__DATA EXTRACT__
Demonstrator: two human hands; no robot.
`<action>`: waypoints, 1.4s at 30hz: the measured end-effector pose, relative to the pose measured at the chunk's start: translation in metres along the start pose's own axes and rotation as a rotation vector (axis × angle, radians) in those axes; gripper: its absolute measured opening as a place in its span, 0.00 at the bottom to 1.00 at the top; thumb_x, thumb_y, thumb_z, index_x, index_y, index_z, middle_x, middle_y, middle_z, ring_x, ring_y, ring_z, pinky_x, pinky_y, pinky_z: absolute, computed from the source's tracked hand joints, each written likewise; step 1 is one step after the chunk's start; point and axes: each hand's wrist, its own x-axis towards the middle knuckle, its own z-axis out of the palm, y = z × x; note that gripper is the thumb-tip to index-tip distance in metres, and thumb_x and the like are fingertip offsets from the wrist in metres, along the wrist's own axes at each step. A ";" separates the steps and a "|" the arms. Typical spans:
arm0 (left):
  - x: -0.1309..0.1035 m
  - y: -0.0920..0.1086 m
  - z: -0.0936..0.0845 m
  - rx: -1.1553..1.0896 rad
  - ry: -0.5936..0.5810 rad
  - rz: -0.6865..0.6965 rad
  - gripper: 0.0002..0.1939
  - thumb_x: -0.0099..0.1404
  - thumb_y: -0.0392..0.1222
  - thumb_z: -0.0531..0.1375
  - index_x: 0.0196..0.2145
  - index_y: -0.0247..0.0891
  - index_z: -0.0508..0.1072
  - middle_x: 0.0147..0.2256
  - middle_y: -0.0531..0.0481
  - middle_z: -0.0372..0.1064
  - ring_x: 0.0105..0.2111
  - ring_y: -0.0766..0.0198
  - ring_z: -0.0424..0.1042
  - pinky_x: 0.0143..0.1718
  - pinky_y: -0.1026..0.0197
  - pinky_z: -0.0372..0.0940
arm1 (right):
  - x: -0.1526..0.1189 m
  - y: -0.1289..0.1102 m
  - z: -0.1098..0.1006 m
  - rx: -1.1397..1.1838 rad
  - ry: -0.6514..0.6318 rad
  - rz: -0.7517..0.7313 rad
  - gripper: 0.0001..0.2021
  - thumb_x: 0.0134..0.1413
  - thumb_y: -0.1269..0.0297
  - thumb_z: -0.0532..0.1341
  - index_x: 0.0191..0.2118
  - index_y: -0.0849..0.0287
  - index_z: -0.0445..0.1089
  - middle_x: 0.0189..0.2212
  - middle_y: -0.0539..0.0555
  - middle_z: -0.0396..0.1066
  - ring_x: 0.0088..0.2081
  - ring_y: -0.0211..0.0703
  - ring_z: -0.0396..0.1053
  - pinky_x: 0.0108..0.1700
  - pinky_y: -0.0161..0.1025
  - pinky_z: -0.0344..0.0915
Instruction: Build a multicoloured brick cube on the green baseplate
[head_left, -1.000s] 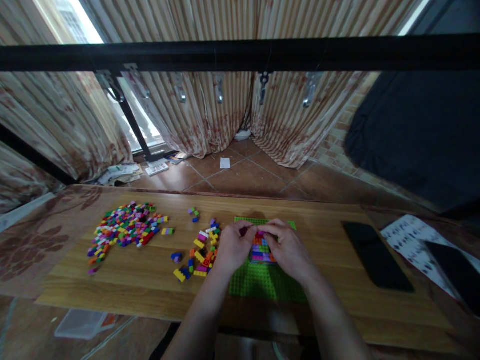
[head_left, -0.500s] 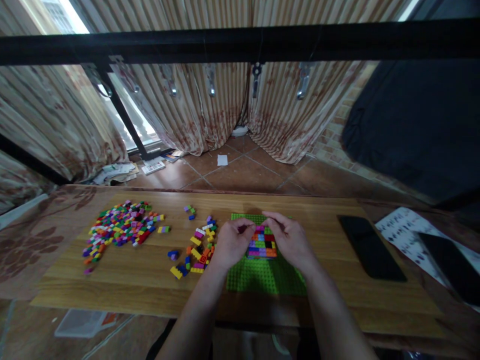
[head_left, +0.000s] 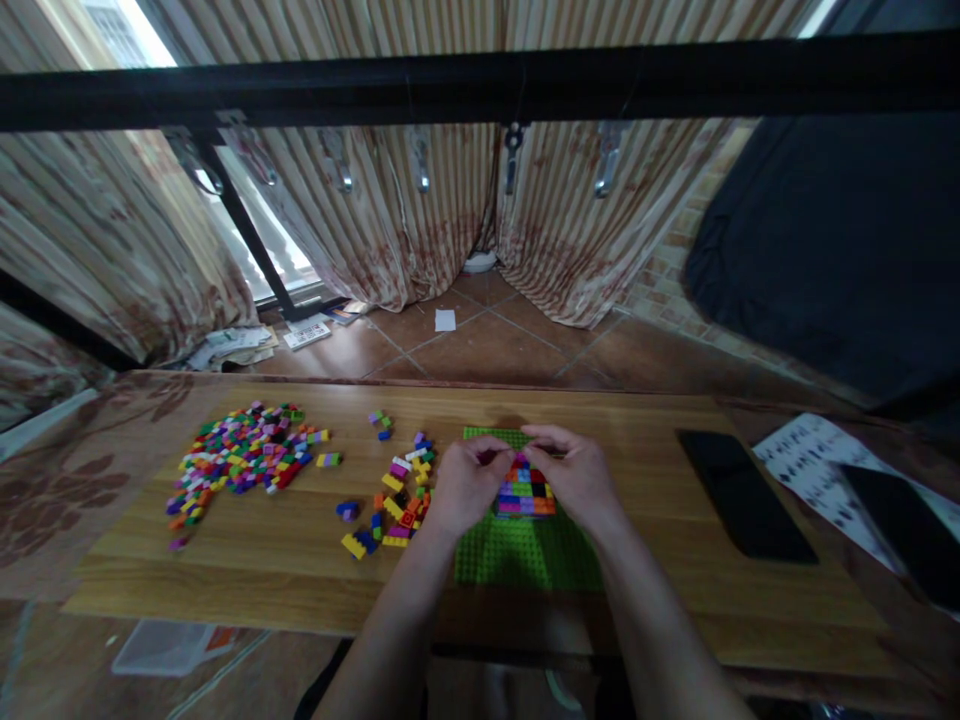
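Note:
A block of stacked toy bricks [head_left: 526, 498] in many colours sits on the green studded baseplate [head_left: 525, 560]. Over its far left corner my left hand [head_left: 469, 487] is closed, thumb and fingertips pinched together. My right hand [head_left: 576, 478] comes in from the other side, thumb and index finger drawn together at the far edge of the block. Between the two sets of fingertips a bit of magenta brick [head_left: 520, 460] shows. Whatever either hand pinches is too small and covered to make out.
Loose bricks [head_left: 397, 510] lie just left of the baseplate, with a larger brick pile [head_left: 251, 447] at the table's far left. On the right lie a black phone-like slab [head_left: 745, 495], a printed sheet [head_left: 806, 470] and another dark device [head_left: 900, 530].
My right hand has shifted slightly left, its fingertips now meeting near the left hand's and covering more of the block's far edge. The left hand has barely moved.

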 end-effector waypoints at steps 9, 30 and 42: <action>0.003 -0.011 0.002 -0.032 0.006 0.046 0.09 0.59 0.40 0.59 0.29 0.36 0.79 0.25 0.52 0.72 0.25 0.67 0.66 0.27 0.67 0.60 | -0.001 -0.002 0.003 -0.023 0.012 -0.008 0.13 0.43 0.67 0.61 0.38 0.57 0.78 0.28 0.53 0.78 0.29 0.42 0.74 0.36 0.41 0.70; -0.010 0.017 -0.026 -0.956 -0.036 -0.422 0.24 0.66 0.58 0.53 0.41 0.31 0.74 0.36 0.43 0.72 0.31 0.68 0.70 0.32 0.68 0.65 | -0.004 -0.024 -0.014 0.200 0.185 -0.101 0.10 0.52 0.59 0.63 0.39 0.56 0.76 0.36 0.55 0.78 0.38 0.47 0.75 0.42 0.45 0.71; -0.015 0.022 -0.031 -1.029 -0.291 -0.353 0.32 0.64 0.66 0.49 0.47 0.34 0.72 0.41 0.40 0.72 0.40 0.61 0.72 0.44 0.59 0.67 | -0.020 -0.047 0.008 -0.352 -0.199 -0.562 0.09 0.58 0.69 0.60 0.41 0.50 0.75 0.44 0.53 0.71 0.48 0.48 0.65 0.49 0.50 0.64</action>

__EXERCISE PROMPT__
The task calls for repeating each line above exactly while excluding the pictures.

__RESPONSE__
Demonstrator: two human hands; no robot.
`<action>`: waypoints, 1.4s at 30hz: the measured end-effector pose, relative to the pose measured at the chunk's start: translation in metres along the start pose's own axes and rotation as a rotation vector (axis × angle, radians) in those axes; gripper: its absolute measured opening as a place in its span, 0.00 at the bottom to 1.00 at the top; thumb_x, thumb_y, thumb_z, index_x, index_y, index_z, middle_x, middle_y, middle_z, ring_x, ring_y, ring_z, pinky_x, pinky_y, pinky_z: absolute, computed from the source's tracked hand joints, each written likewise; step 1 is one step after the chunk's start; point and axes: each hand's wrist, its own x-axis towards the middle knuckle, its own z-axis out of the palm, y = z × x; note that gripper is the thumb-tip to index-tip distance in metres, and thumb_x and the like are fingertip offsets from the wrist in metres, along the wrist's own axes at each step. A ";" separates the steps and a "|" the arms. Typical spans:
arm0 (left):
  - x: -0.1309..0.1035 m
  - y: -0.0920..0.1086 m
  - z: -0.0936..0.0845 m
  - rx: -1.1553..1.0896 rad
  - ry: -0.5936..0.5810 rad
  - rz: -0.6865..0.6965 rad
  - gripper: 0.0002..0.1939
  - thumb_x: -0.0099..0.1404
  - thumb_y: -0.0392..0.1222
  - thumb_z: -0.0531..0.1375
  - index_x: 0.0196..0.2145
  - index_y: -0.0247..0.0891
  - index_z: -0.0508..0.1072
  - middle_x: 0.0147..0.2256
  - middle_y: -0.0531..0.0481
  - middle_z: -0.0372..0.1064
  - ring_x: 0.0105..0.2111
  - ring_y: -0.0766..0.0198
  - ring_z: -0.0424..0.1042
  - pinky_x: 0.0143..0.1718
  - pinky_y: -0.1026..0.0197
  - pinky_z: -0.0372..0.0940
arm1 (right):
  - x: -0.1526..0.1189 m
  - y: -0.1289..0.1102 m
  - z: -0.1098..0.1006 m
  - rx: -1.1397..1.1838 rad
  - ry: -0.6514..0.6318 rad
  - rz: -0.7517..0.7313 rad
  - gripper: 0.0001..0.2021
  - thumb_x: 0.0134..0.1413
  - thumb_y: -0.1269..0.0297
  - thumb_z: -0.0532..0.1341
  - index_x: 0.0191..0.2118
  - index_y: -0.0849..0.0287
  - index_z: -0.0445..0.1089
  - middle_x: 0.0189..0.2212
  - middle_y: -0.0539..0.0555
  - middle_z: -0.0396..0.1066
  - ring_x: 0.0088..0.2081
  - ring_y: -0.0211..0.0703
  - ring_z: -0.0396..0.1053
  - pinky_x: 0.0108..0.1700
  - pinky_y: -0.0161..0.1025
  - pinky_z: -0.0344..0.0915
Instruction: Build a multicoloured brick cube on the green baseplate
[head_left, -1.000s] 
[head_left, -0.500s] 
[head_left, +0.000s] 
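Note:
A block of stacked toy bricks [head_left: 526, 498] in many colours sits on the green studded baseplate [head_left: 525, 560]. Over its far left corner my left hand [head_left: 469, 487] is closed, thumb and fingertips pinched together. My right hand [head_left: 576, 478] comes in from the other side, thumb and index finger drawn together at the far edge of the block. Between the two sets of fingertips a bit of magenta brick [head_left: 520, 460] shows. Whatever either hand pinches is too small and covered to make out.
Loose bricks [head_left: 397, 510] lie just left of the baseplate, with a larger brick pile [head_left: 251, 447] at the table's far left. On the right lie a black phone-like slab [head_left: 745, 495], a printed sheet [head_left: 806, 470] and another dark device [head_left: 900, 530].
My right hand has shifted slightly left, its fingertips now meeting near the left hand's and covering more of the block's far edge. The left hand has barely moved.
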
 end-effector waypoints at steps 9, 30 and 42: <action>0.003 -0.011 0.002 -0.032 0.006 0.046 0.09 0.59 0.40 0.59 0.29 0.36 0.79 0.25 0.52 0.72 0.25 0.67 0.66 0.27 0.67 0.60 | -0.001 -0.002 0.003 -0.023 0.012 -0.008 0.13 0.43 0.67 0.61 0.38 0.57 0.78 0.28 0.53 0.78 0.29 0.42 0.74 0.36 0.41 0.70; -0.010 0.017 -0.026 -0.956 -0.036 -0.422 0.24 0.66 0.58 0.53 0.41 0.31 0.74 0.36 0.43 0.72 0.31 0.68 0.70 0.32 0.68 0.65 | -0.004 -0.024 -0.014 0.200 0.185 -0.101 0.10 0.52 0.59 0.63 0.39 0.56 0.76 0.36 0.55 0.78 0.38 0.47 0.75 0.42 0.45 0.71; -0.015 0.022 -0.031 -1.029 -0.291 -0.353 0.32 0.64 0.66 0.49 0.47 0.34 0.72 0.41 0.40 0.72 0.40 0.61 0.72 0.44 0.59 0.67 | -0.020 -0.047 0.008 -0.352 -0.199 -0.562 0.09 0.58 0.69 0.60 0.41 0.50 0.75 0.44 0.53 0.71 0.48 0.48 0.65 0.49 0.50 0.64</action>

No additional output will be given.